Article type: Research Article

Authors: Malek-Ahmadi, Michael^a | Lu, Sophie^b | Chan, YanYan^c | Perez, Sylvia E.^d | Chen, Kewei^a | Mufson, Elliott J.^{d; *}

Affiliations: [a] Banner Alzheimer’s Institute, Phoenix, AZ, USA | [b] Williams College, Williamstown, MA, USA | [c] Arizona State University, Tempe, AZ, USA | [d] Department of Neurobiology and Neurology, Barrow Neurological Institute, Phoenix, AZ, USA

Correspondence: [*] Correspondence to: Elliott Mufson, PhD, Director, Alzheimer’s Disease Research Laboratory, Professor, Department of Neurobiology, Barrow Neurological Institute, 350 W. Thomas Rd., Phoenix, AZ 85013, USA. Tel.: +1 602 406 8525; Fax: +1 602 406 8520; E-mail: elliott.mufson@dignityhealth.org.

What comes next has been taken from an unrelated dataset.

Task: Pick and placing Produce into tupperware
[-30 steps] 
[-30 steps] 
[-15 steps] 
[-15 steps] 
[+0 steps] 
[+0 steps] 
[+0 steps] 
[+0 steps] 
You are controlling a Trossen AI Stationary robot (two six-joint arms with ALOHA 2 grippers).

Abstract: Within neuropsychology, the term dispersion refers to the degree of variation in performance between different cognitive domains for an individual. Previous studies have demonstrated that cognitively normal individuals with higher dispersion are at an increased risk for progressing to mild cognitive impairment (MCI) and Alzheimer’s disease (AD). Therefore, we determined 1) whether increased dispersion in older adults was associated with amyloid plaques and neurofibrillary tangles (NFTs) and 2) whether increased cognitive dispersion accurately differentiated MCI and AD from non-cognitively impaired (NCI) individuals. The intra-subject standard deviation (ISD) was used to quantify cognitive dispersion, and receiver operator characteristic (ROC) analysis determined whether ISD differentiated MCI and AD from NCI. Neuropathological scores for diffuse plaques (DPs), neuritic plaques (NPs), and NFTs were used as outcome measures in a series of negative binomial regression models. Regression analyses found that increased ISD was associated with increased NFT pathology (β= 10.93, SE = 3.82, p = 0.004), but not with DPs (β= 1.33, SE = 8.85, p = 0.88) or NPs (β= 14.64, SE = 8.45, p = 0.08) after adjusting for age at death, gender, education, APOE ɛ4 status, and clinical diagnosis. An interaction term of ISD with age at death also showed a significant negative association (β= –0.13, SE = 0.04, p = 0.004), revealing an age-dependent association between ISD with NFTs. The ISD failed to show an acceptable level of diagnostic accuracy for MCI (AUC = 0.60). These findings suggest that increased cognitive dispersion is related to NFT pathology where age significantly affects this association.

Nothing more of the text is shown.